• _Task requirements_: Copy each line that contains the string "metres", taking them from the material.

═══ Recorded information ═══

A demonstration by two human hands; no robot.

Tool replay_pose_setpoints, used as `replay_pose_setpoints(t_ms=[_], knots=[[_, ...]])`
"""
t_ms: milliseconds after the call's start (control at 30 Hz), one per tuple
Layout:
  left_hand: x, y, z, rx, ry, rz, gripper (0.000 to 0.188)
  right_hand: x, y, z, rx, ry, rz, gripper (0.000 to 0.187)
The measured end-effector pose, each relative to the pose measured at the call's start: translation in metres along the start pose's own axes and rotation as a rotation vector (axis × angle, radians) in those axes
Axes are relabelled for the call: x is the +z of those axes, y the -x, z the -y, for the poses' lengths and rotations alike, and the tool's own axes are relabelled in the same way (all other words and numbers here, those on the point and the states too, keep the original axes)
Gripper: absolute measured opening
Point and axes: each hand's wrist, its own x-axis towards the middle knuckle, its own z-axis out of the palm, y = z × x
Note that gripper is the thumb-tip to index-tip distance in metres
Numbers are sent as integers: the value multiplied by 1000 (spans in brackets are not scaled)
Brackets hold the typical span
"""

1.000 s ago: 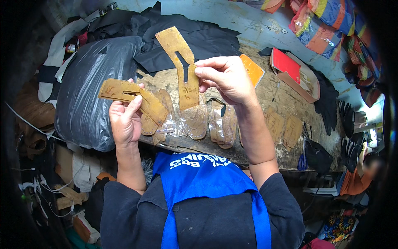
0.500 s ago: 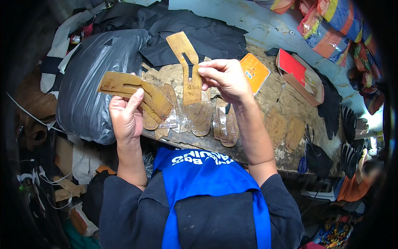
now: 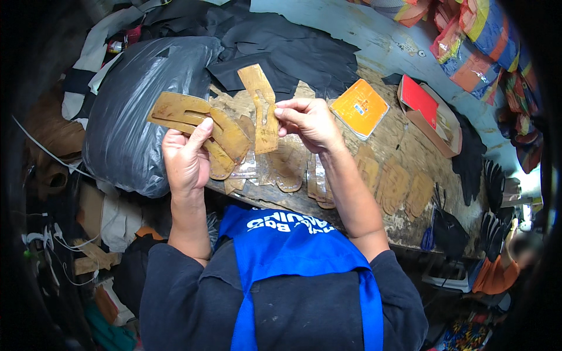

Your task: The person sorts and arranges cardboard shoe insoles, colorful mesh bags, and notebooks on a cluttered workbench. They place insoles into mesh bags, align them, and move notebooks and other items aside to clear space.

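My left hand (image 3: 186, 153) is closed round a small stack of stiff brown pattern pieces (image 3: 229, 133), with the thumb pressed on top. The upper piece is bent in outline and has a long slot cut in it. To its right, my right hand (image 3: 311, 124) pinches a single slotted pattern piece (image 3: 256, 82) by its right edge, held nearly upright with handwriting on its lower part. Both hands are raised above the near edge of the worktable. Below them lie more brown pattern pieces (image 3: 290, 172), some in clear plastic, partly covered by what I hold.
A full black plastic bag (image 3: 140, 117) stands left of my hands. Black leather sheets (image 3: 281, 41) cover the table's back. Right of my hands lie an orange notebook (image 3: 360, 108), a cardboard box (image 3: 430, 128) holding a red item, and several sole-shaped patterns (image 3: 392, 184) on the worn wooden table (image 3: 410, 228).
The single pattern piece in my right hand has come down and looks more foreshortened. My left hand keeps its stack, a little further right and higher. The whole view has shifted slightly.
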Motion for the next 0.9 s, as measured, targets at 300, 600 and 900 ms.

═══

• _Problem solution_:
The measured end-effector pose, each relative to the pose measured at the call's start: translation in metres along the start pose's own axes and rotation as a rotation vector (axis × angle, radians) in those axes
Note that gripper is the thumb-tip to index-tip distance in metres

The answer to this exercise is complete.